What is required
Each line starting at the one that contains "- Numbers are" and ending at the one that contains "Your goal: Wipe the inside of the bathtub" must be returned exactly, and the rest of the listing is left out.
----- Given records -----
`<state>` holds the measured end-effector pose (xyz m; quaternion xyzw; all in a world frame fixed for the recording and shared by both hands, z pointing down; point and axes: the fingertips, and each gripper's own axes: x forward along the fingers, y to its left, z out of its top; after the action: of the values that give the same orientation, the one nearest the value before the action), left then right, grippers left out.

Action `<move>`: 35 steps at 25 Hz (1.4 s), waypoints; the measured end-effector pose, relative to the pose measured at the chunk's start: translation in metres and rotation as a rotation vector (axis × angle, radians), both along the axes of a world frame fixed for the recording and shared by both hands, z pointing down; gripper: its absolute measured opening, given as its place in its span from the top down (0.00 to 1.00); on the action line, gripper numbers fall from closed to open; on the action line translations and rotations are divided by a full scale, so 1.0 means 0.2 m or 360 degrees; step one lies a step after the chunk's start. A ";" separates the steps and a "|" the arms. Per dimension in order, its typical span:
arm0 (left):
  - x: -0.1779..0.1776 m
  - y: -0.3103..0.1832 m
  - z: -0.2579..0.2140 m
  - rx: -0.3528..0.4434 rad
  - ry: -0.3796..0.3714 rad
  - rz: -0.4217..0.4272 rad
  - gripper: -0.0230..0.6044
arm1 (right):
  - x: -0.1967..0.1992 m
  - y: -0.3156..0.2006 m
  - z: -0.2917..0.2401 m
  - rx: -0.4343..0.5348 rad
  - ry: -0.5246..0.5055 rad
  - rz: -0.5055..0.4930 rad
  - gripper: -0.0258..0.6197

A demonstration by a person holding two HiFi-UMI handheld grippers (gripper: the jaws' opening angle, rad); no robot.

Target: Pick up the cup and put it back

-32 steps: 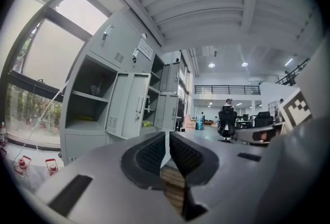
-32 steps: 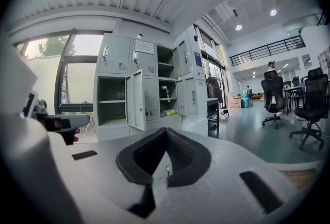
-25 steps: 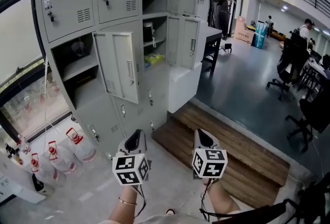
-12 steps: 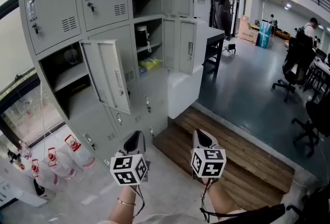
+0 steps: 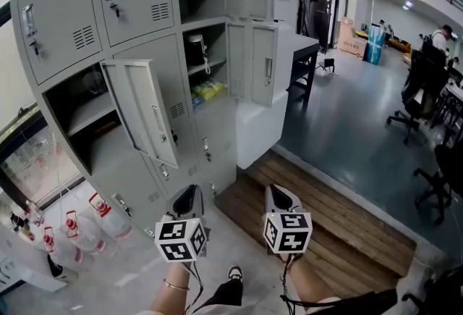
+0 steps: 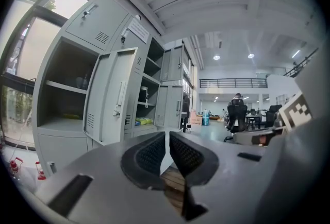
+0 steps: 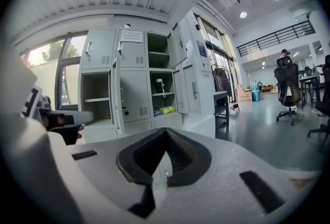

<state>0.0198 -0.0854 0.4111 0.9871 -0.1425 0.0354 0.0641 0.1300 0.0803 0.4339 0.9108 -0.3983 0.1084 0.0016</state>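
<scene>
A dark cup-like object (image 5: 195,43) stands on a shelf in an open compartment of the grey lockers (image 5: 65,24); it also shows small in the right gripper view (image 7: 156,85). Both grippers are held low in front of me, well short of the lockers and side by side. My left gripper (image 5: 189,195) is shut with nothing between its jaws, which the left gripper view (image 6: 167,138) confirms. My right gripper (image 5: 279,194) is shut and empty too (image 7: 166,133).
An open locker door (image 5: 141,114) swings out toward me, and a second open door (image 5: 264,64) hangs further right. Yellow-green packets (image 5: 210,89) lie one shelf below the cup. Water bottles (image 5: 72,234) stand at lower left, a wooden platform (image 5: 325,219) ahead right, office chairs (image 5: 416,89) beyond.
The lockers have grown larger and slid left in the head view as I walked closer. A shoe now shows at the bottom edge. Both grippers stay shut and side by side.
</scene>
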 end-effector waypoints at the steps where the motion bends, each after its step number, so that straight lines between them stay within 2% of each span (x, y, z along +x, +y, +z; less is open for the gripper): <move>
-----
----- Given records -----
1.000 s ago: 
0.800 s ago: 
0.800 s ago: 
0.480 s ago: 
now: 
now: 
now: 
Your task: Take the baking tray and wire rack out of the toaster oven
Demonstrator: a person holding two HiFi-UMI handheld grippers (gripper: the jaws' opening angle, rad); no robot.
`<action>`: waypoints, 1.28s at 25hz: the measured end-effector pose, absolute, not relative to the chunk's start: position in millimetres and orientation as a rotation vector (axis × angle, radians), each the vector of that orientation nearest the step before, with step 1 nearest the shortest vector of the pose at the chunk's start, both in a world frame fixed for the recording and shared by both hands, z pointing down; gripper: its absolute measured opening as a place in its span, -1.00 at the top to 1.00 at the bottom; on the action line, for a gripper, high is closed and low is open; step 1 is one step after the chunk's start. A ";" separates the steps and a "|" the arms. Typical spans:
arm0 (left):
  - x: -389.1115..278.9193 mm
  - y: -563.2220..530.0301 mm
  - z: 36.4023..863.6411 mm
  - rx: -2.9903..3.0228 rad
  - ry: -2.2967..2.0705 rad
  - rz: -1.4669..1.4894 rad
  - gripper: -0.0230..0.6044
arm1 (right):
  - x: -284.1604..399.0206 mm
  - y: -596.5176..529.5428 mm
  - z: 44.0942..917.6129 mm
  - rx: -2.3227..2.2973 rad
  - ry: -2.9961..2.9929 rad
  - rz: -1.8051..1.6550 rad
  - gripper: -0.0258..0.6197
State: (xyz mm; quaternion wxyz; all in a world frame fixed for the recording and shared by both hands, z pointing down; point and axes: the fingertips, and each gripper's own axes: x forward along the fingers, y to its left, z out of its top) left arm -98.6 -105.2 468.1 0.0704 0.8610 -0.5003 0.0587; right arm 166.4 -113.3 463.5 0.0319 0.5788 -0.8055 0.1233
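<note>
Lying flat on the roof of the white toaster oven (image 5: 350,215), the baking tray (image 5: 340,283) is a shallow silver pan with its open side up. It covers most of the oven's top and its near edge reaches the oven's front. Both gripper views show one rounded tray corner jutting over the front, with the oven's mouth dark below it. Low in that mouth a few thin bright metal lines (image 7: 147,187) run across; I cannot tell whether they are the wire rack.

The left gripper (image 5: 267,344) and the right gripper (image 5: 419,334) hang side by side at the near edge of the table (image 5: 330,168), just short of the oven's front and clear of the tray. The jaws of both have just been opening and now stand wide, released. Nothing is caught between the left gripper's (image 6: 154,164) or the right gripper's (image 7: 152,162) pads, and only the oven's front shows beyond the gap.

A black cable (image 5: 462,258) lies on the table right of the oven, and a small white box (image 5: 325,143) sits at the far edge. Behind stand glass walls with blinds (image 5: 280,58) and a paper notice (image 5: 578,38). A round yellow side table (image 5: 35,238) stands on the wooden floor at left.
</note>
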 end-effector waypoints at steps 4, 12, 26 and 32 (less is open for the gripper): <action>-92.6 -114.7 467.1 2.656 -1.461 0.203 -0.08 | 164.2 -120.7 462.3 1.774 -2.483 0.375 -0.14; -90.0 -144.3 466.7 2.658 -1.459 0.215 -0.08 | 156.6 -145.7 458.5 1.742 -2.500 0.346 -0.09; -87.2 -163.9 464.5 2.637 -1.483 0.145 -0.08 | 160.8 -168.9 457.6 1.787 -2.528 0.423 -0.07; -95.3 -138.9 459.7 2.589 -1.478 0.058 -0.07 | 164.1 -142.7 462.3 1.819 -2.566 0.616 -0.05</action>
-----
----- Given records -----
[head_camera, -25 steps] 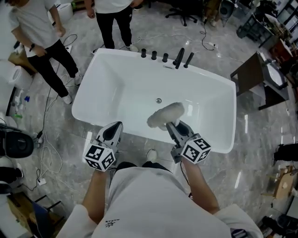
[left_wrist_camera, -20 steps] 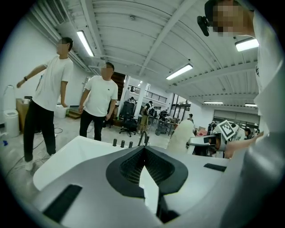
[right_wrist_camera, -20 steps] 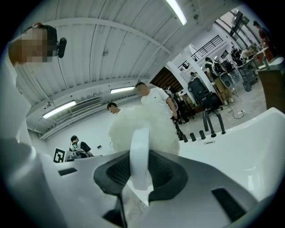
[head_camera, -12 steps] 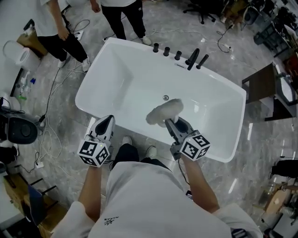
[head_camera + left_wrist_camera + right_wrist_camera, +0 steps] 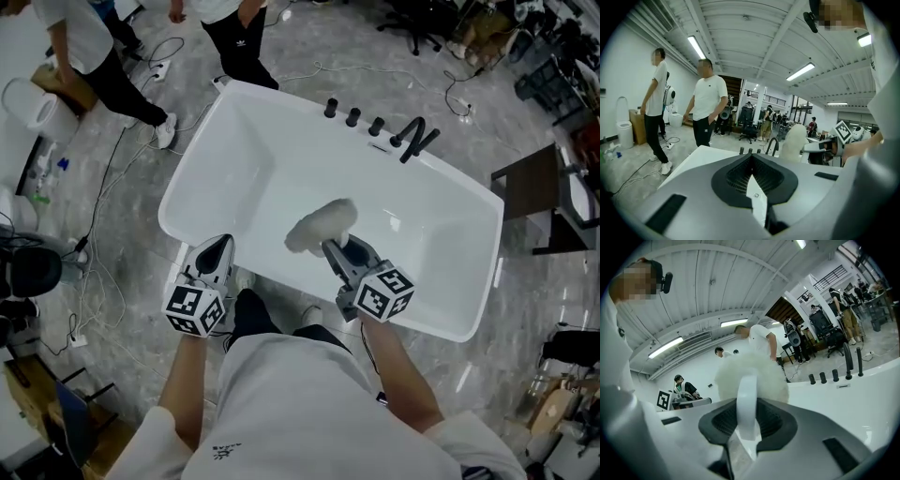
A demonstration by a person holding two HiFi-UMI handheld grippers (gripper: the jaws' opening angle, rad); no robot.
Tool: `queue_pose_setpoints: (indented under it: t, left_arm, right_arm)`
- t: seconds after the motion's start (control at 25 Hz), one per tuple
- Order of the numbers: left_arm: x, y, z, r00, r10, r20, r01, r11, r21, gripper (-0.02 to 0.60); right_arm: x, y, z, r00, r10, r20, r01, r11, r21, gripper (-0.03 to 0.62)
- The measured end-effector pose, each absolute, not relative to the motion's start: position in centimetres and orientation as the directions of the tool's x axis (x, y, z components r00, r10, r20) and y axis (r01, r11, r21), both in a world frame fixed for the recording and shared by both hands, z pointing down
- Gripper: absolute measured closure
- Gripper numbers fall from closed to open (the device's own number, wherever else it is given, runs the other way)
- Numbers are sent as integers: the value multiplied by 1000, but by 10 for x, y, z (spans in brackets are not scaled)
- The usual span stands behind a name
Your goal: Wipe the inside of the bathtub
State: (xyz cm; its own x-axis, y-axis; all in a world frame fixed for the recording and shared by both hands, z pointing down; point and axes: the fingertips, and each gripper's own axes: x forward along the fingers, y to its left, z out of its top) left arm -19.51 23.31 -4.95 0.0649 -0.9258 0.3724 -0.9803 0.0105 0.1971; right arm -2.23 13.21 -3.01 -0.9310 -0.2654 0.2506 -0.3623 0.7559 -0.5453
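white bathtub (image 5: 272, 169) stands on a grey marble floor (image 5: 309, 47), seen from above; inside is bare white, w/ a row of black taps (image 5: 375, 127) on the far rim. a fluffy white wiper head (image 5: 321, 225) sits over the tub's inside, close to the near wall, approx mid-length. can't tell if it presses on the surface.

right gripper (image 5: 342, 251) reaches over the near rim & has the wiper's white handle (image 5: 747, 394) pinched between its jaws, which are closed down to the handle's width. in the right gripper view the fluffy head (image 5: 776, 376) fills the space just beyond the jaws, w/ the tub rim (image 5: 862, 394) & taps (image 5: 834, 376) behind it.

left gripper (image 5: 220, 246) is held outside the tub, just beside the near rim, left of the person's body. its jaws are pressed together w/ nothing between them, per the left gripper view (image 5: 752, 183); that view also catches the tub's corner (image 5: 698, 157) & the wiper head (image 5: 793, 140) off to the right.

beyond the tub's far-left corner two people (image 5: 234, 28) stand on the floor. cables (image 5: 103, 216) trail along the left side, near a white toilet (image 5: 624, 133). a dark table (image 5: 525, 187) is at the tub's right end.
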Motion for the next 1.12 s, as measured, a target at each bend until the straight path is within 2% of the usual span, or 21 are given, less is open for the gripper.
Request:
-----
Response
- Numbers are sent as integers: the value multiplied by 1000, but by 10 for x, y, z (spans in brackets are not scaled)
- The usual span stands behind a name
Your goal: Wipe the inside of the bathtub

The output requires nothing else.